Here's a crash (sorry) course on what happened with the historic collapse of Silicon Valley Bank
· Mar 11, 2023 · NottheBee.com

The crumbling of the massive Silicon Valley Bank on Friday – the second largest bank failure in American history – sent shockwaves throughout the financial sector and beyond.

But why specifically did SVB implode this week, in just 48 hours? What led to its expeditious collapse? For crying out loud, less than one year ago its stock was trading at almost $600 a share!

So how did it all go down (sorry)? In short, it was due to a "hysteria-induced" investor run on accounts that began when the company found itself significantly short on funds to cover increasingly rapid customer withdrawals.

"This was a hysteria-induced bank run caused by VCs," Ryan Falvey, a fintech investor at Restive Ventures, told CNBC. "This is going to go down as one of the ultimate cases of an industry cutting its nose off to spite its face."
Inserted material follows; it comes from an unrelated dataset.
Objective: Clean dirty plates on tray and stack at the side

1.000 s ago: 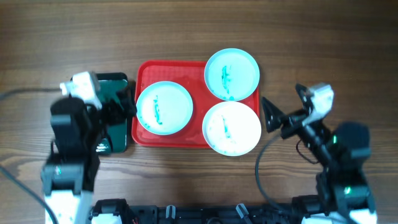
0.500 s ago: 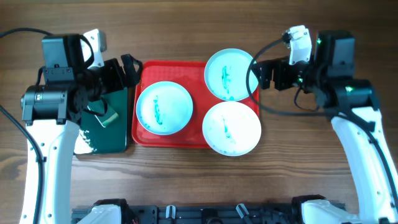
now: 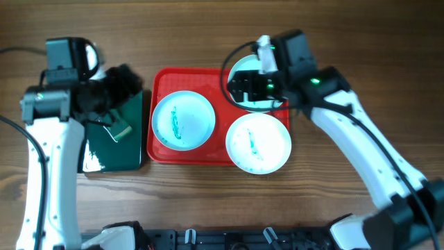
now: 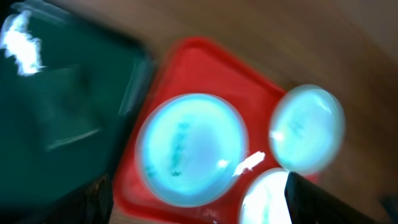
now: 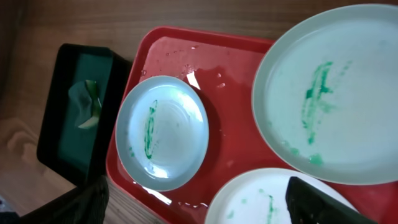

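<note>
Tray (image 3: 161, 78) long axis left-right, three smeared plates (image 3: 182, 119) lying on it, one overhanging its near-right corner | left gripper (image 3: 130, 82) just off tray's left edge, over green tray (image 3: 114, 149); right gripper (image 3: 241, 88) above far-right plate | left wrist: blurred, fingers (image 4: 90, 200) wide apart, empty | right wrist: fingers (image 5: 74, 205) spread wide, holding nothing.

A wooden desk (image 3: 208, 28) fills the overhead view out to all four edges. It is mid-brown, with darker wavy grain streaks running from the left edge to the right (the same grain shows along the far edge in the right wrist view). The light on it is soft and even.
</note>
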Controlling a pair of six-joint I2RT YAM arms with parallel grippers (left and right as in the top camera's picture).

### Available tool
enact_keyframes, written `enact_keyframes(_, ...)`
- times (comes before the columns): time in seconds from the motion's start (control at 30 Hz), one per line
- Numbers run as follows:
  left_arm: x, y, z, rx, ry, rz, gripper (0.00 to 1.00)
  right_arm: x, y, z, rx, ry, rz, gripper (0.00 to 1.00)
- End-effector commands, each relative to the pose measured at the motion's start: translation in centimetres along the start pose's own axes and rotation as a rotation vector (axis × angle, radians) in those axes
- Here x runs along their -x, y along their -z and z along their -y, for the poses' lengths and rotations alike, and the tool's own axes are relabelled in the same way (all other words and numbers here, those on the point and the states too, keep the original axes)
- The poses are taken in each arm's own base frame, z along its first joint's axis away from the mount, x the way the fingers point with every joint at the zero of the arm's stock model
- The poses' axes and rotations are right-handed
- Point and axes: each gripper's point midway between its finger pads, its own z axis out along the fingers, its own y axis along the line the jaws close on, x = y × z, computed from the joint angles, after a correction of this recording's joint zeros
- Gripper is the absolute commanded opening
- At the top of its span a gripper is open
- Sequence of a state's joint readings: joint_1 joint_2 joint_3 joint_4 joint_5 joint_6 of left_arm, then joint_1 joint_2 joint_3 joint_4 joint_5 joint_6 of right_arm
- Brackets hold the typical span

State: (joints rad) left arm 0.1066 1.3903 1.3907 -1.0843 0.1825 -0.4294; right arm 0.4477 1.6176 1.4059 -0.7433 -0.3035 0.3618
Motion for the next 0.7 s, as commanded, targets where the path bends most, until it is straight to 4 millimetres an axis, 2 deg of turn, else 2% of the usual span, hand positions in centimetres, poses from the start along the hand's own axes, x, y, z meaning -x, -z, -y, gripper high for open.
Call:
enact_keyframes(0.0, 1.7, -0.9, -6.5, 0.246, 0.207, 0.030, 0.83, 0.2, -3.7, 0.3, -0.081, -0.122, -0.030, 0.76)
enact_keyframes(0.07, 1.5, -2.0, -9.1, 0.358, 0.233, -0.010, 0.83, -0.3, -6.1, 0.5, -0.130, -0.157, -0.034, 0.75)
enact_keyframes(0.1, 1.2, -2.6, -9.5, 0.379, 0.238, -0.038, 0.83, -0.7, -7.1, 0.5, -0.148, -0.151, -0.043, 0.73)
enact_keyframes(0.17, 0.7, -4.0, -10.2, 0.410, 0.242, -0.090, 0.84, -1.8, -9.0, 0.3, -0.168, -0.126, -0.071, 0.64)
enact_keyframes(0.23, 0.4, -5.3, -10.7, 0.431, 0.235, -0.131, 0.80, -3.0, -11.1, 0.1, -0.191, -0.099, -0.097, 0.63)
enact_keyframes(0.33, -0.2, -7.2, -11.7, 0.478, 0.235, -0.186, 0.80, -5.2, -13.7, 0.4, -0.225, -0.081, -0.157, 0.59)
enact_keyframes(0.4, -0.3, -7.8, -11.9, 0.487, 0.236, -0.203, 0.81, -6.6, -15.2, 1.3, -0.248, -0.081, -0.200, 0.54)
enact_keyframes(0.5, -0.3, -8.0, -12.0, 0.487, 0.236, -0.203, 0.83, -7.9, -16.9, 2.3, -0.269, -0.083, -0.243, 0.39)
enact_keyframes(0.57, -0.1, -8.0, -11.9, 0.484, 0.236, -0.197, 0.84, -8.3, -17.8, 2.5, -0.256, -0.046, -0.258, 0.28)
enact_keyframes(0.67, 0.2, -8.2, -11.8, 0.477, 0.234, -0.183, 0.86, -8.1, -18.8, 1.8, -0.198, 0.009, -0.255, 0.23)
High interest rates from the Federal Reserve had led to "chilly" market conditions in which "startup clients withdrew deposits to keep their companies afloat," leading SVB significantly short on capital.

Its stocks began declining, leaving investors spooked. Spooked customers then increasingly withdrew their funds, and the vortex intensified. Rinse and repeat.

SVB customers said CEO Greg Becker didn't instill confidence when he urged them to "stay calm" during a call that began Thursday afternoon. The stock's collapse continued unabated, reaching 60% by the end of regular trading.

Becker sure as heck didn't instill confidence: Customers withdrew a staggering $42 billion of deposits by the end of Thursday, according to a California regulatory filing.

Once a bank run starts, it doesn't tend to stop. People show up and want their money, right away.

By the close of business Thursday, SVB had a negative cash balance of nearly $1 billion. In a last-ditch effort, executives tried to find collateral from other sources, then finally even tried to find someone to buy the bank and bail it out.

As you know, neither of those options worked. As the "precipitous deposit withdrawal" continued, the bank became incapable of paying its obligations as they came due, it became insolvent, regulators seized its remaining assets, and Silicon Valley Bank is now no more.

Will this catastrophe spread like wildfire across the financial sector? Only time will tell. Let's hope cool heads prevail in the days ahead. But just in case ... hold on to your butts.